Spanish rugby union player

Jordi Camps Riba (born Barcelona, 5 May 1973) is a Spanish rugby union player. He plays as a prop and as flanker.

==Career==
At club level, he played for U.E. Santboiana and for the Scottish club Currie RFC.
His first international cap was against Italy, at Madrid, on 14 February 1993. Along with his fellow U.E. Santboiana players such as Steve Tuineau, Oriol Ripol, Víctor Torres and Alberto Malo, He was also part of the 1999 Rugby World Cup roster, playing two matches in the tournament.

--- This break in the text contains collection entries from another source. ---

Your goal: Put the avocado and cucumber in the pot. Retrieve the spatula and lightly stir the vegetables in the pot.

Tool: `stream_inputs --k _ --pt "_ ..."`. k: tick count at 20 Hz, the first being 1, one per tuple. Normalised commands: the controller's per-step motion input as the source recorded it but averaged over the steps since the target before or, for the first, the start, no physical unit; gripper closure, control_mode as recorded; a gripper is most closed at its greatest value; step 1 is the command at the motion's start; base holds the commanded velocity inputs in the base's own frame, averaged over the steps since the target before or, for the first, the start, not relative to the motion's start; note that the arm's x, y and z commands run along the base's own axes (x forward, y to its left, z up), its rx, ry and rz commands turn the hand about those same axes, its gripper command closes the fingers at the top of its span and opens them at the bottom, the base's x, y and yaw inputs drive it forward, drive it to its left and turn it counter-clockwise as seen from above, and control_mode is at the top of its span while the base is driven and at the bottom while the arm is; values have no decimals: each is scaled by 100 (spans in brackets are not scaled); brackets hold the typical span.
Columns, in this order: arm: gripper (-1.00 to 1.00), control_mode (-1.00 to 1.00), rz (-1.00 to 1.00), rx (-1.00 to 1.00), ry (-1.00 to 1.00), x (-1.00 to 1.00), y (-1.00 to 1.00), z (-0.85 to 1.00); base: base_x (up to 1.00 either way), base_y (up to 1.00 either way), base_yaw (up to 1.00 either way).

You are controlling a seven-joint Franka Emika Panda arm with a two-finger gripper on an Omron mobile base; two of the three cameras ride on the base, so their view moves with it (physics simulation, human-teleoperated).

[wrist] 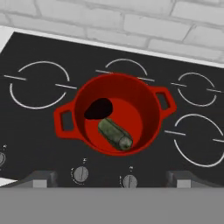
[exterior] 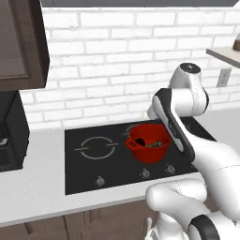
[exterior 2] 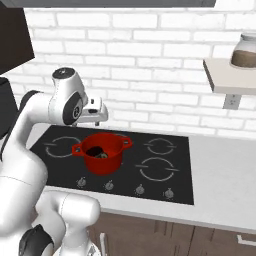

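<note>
The red pot (wrist: pixel 114 114) stands on the black cooktop (exterior: pixel 89 173), near the middle of it, with one loop handle to each side. Inside the pot lie both vegetables: the dark avocado (wrist: pixel 98 108) rests at the left part of the bottom, and the olive-green cucumber (wrist: pixel 115 134) lies just beside it, slanted, with its cut end pointing toward the near right wall. The two seem to touch or almost touch; I cannot tell which. In the left base view the avocado (exterior: pixel 141 140) and the cucumber (exterior: pixel 155 144) show as small dark shapes inside the pot (exterior: pixel 146 143), and in the right base view the pot (exterior 2: pixel 102 151) is seen in front of the arm. The gripper (exterior 2: pixel 100 116) hangs above the far side of the pot, close to the white brick wall (exterior 2: pixel 150 60). In the hand view its two fingertips (wrist: pixel 41 178) stand far apart at the bottom edge, so the jaws are wide open and nothing is between them. A row of round knobs (wrist: pixel 80 174) runs along the near edge of the cooktop. On the right, a shelf (exterior 2: pixel 231 75) on the wall carries a glass jar (exterior 2: pixel 245 50). The grey counter (exterior: pixel 33 187) surrounds the cooktop.
</note>
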Motion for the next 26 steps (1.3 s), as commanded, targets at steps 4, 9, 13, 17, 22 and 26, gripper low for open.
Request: stream_inputs --k 4,9,13,17,22,26 --pt "-100 -100 0 1 -16 -56 -18 1 0 0 0" --pt "-100 -100 0 0 0 -1 0 0 0 0 0" --pt "-100 -100 0 0 0 -20 0 0 0 0 0" --pt "-100 -100 0 0 0 -6 0 0 0 0 0" --pt "-100 100 0 0 0 0 0 0 -10 -60 -1" --pt "-100 100 0 0 0 0 0 0 -16 -100 -1"
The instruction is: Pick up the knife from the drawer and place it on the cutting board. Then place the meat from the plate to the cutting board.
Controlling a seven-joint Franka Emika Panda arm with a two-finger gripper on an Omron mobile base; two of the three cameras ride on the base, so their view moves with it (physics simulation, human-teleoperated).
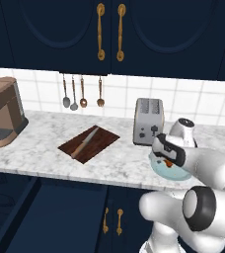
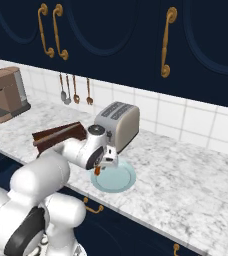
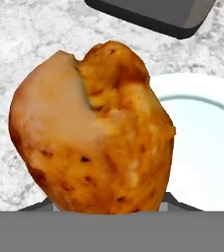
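Hand view, nearest first: a small orange-brown roasted chicken drumstick [image 3: 94, 133], the meat, sits right against the camera, with the dark finger tips closed on its lower end, and the rim of the round pale blue-green plate [image 3: 202, 142] lies behind it on the marbled counter. From the right base view, the white arm reaches forward and its gripper [image 2: 100, 167] holds the drumstick at the near edge of the plate [image 2: 117, 181]; whether the meat is lifted clear of the plate cannot be told. Beyond the plate stands a silver two-slot toaster [image 2: 117, 124]. In the left base view, the flat dark reddish-brown wooden cutting board [image 1: 100, 143] lies on the counter well to the left of the plate, and the slim knife with a tan wooden handle and grey blade [image 1: 85, 142] already rests across it. So the knife step looks finished and the meat step is in hand; next the arm likely needs to raise the drumstick, carry it left past the toaster and lower it onto a bare part of the board beside the knife.
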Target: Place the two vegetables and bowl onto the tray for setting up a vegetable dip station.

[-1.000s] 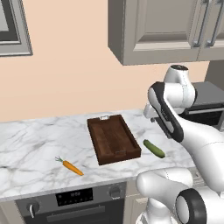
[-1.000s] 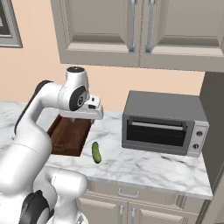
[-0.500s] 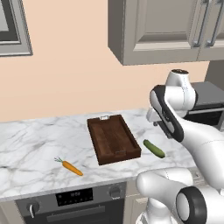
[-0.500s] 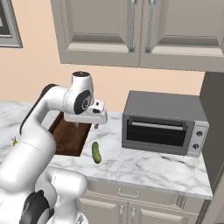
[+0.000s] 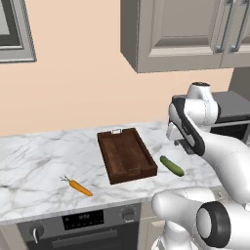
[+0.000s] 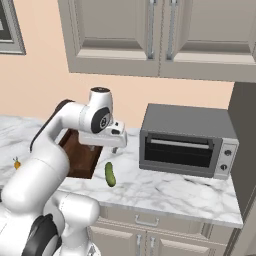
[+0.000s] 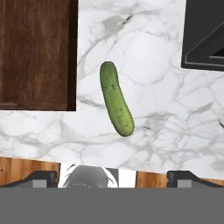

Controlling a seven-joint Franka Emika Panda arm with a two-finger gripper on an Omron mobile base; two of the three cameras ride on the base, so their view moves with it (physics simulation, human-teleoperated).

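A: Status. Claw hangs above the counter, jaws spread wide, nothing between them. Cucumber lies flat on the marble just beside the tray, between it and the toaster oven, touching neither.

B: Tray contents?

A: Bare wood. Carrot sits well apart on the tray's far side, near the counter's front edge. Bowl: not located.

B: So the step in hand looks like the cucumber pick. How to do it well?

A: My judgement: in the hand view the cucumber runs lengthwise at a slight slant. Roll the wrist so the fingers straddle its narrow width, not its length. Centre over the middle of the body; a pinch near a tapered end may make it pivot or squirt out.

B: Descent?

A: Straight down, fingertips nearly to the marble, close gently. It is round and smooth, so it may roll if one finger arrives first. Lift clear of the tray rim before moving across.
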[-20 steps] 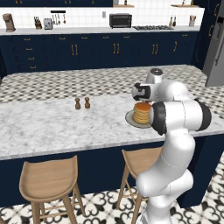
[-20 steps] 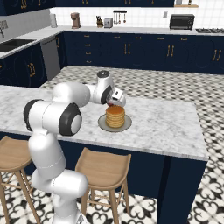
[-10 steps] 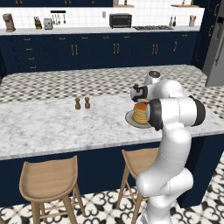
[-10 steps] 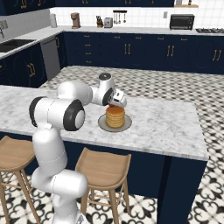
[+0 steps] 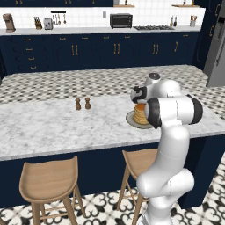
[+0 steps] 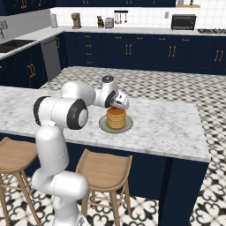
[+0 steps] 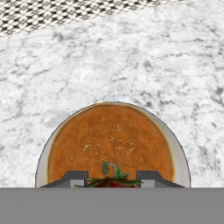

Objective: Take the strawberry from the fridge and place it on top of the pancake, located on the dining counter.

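While the fingers [image 7: 110, 178] gripped the strawberry [image 7: 112, 181] just above the pancake [image 7: 109, 142] on the worktop [image 7: 131, 65], fetch was judged complete; release onto the stack remained.

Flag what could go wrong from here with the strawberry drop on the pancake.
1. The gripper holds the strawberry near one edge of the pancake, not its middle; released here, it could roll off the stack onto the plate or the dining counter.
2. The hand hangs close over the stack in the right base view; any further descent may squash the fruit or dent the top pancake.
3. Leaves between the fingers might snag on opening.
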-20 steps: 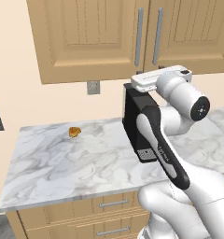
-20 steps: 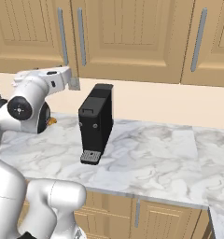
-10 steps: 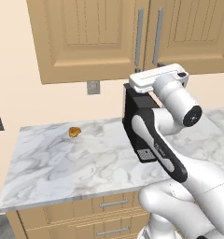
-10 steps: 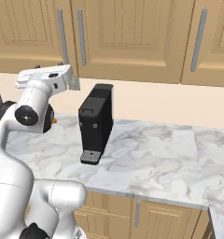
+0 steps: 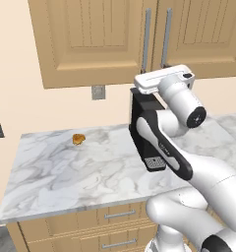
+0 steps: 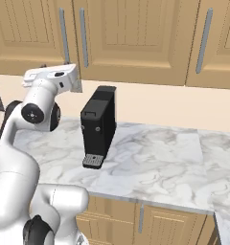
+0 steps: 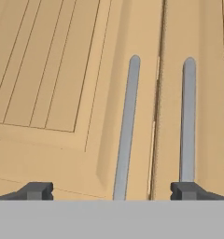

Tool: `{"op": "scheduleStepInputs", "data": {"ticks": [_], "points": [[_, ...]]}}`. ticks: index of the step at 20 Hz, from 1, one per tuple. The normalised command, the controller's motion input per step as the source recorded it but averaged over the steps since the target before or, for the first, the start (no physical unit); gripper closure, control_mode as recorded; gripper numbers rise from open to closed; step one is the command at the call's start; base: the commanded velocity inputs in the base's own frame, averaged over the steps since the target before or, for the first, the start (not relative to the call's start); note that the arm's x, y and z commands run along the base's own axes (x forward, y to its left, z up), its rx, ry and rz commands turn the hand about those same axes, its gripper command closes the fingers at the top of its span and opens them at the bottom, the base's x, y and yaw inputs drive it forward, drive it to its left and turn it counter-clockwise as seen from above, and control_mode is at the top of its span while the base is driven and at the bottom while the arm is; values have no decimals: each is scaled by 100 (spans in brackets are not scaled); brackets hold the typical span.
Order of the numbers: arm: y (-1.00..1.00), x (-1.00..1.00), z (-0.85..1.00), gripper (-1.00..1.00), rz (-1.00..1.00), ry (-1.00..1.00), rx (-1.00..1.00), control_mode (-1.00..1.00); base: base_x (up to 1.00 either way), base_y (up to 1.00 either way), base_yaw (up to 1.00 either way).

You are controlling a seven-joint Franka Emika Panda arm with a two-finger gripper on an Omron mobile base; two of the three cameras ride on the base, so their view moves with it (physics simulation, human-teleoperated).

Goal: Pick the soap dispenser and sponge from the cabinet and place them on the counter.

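Currently cabinet (image 5: 110, 39) doors are closed, soap dispenser and sponge can't be seen. Counter (image 5: 66, 172) has free slab left of the black coffee machine (image 6: 98, 127); an orange-brown lump (image 5: 78, 139) sits near the wall. Versus a second ago, the wrist is raised and closer to the doors. Gripper (image 7: 111, 190) is fully spread, holding nothing, facing the two bar handles (image 7: 127, 126).
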Motion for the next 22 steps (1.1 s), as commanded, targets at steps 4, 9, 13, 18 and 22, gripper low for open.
{"op": "scheduleStepInputs", "data": {"ticks": [4,9,13,18,22], "points": [[0,31,7,-100,-5,0,0,-100,0,0,0],[0,37,7,-100,-5,0,1,-100,0,0,0],[0,44,5,-100,-4,0,3,-100,0,0,0],[0,50,2,-100,-3,0,5,-100,0,0,0],[0,52,0,-100,-3,0,4,-100,0,0,0]]}}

During a senior tournament in Bermuda, he and Alberto Malo - who then were playing for Iberia Classic team - were invited by Buck Shelford to play for the Classic All Blacks in the match for the Silver Cup against Argentina, due to shortage of players in the New Zealand team. The match was eventually won by the New Zealand team.